**Instructions to follow:** The answer should contain all of the records below, each one copied word for word.

BEGIN Available records

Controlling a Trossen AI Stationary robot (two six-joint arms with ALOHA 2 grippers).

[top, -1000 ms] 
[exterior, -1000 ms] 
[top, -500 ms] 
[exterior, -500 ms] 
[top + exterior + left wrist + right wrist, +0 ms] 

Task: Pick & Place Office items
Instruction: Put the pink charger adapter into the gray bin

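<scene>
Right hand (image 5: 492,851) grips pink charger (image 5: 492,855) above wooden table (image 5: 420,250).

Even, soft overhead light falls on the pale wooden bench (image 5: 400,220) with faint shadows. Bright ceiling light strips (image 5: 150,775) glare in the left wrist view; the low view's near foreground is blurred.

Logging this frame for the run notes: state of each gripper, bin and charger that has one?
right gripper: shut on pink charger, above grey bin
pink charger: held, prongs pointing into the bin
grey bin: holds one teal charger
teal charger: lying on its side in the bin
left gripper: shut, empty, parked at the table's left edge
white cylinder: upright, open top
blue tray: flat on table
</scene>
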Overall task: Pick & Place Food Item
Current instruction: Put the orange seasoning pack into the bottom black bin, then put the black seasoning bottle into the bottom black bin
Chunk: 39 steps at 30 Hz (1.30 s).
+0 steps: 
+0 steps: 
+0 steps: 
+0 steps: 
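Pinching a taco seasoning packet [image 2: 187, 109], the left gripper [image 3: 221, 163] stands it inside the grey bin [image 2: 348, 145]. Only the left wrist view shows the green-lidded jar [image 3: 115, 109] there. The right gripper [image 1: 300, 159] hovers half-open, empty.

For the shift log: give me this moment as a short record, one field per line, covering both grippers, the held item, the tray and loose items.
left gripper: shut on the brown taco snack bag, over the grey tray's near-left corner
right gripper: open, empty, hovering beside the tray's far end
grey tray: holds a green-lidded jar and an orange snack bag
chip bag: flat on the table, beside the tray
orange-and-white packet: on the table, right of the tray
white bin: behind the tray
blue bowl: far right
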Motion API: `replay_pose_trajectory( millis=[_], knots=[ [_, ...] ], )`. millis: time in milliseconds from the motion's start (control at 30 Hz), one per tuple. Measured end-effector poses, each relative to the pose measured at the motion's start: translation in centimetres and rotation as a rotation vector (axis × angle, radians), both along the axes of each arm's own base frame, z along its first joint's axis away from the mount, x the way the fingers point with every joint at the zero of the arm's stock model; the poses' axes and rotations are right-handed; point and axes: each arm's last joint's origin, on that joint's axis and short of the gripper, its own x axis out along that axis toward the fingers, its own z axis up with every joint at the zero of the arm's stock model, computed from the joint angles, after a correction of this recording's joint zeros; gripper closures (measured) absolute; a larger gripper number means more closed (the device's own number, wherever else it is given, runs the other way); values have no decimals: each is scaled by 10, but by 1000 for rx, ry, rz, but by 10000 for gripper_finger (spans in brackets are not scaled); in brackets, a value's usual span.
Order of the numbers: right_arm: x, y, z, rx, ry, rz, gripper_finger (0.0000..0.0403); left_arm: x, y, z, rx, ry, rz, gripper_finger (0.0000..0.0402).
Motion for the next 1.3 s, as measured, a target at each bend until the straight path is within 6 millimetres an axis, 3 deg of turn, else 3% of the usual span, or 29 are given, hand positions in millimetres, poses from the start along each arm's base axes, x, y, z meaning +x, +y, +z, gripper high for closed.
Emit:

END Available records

**Expected answer:**
Controlling a Trossen AI Stationary robot (two six-joint arms with ALOHA 2 grippers).

[top, -1000 ms] 
[exterior, -1000 ms] 
[top, -500 ms] 
[exterior, -500 ms] 
[top + exterior + left wrist + right wrist, +0 ms] 

Task: Pick & Place Office items
Instruction: Put the pink charger adapter into the gray bin

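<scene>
Right hand (image 5: 492,851) grips pink charger (image 5: 492,855) above wooden table (image 5: 420,250).

Even, soft overhead light falls on the pale wooden bench (image 5: 400,220) with faint shadows. Bright ceiling light strips (image 5: 150,775) glare in the left wrist view; the low view's near foreground is blurred.

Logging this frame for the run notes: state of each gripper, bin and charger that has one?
right gripper: shut on pink charger, above grey bin
pink charger: held, prongs pointing into the bin
grey bin: holds one teal charger
teal charger: lying on its side in the bin
left gripper: shut, empty, parked at the table's left edge
white cylinder: upright, open top
blue tray: flat on table
</scene>
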Overall task: Pick & Place Food Item
Current instruction: Put the orange seasoning pack into the bottom black bin, then put the black seasoning bottle into the bottom black bin
Chunk: 39 steps at 30 Hz (1.30 s).
+0 steps: 
+0 steps: 
+0 steps: 
+0 steps: 
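Pinching a taco seasoning packet [image 2: 187, 109], the left gripper [image 3: 221, 163] stands it inside the grey bin [image 2: 348, 145]. Only the left wrist view shows the green-lidded jar [image 3: 115, 109] there. The right gripper [image 1: 300, 159] hovers half-open, empty.

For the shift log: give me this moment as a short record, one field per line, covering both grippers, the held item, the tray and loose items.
left gripper: shut on the brown taco snack bag, over the grey tray's near-left corner
right gripper: open, empty, hovering beside the tray's far end
grey tray: holds a green-lidded jar and an orange snack bag
chip bag: flat on the table, beside the tray
orange-and-white packet: on the table, right of the tray
white bin: behind the tray
blue bowl: far right
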Motion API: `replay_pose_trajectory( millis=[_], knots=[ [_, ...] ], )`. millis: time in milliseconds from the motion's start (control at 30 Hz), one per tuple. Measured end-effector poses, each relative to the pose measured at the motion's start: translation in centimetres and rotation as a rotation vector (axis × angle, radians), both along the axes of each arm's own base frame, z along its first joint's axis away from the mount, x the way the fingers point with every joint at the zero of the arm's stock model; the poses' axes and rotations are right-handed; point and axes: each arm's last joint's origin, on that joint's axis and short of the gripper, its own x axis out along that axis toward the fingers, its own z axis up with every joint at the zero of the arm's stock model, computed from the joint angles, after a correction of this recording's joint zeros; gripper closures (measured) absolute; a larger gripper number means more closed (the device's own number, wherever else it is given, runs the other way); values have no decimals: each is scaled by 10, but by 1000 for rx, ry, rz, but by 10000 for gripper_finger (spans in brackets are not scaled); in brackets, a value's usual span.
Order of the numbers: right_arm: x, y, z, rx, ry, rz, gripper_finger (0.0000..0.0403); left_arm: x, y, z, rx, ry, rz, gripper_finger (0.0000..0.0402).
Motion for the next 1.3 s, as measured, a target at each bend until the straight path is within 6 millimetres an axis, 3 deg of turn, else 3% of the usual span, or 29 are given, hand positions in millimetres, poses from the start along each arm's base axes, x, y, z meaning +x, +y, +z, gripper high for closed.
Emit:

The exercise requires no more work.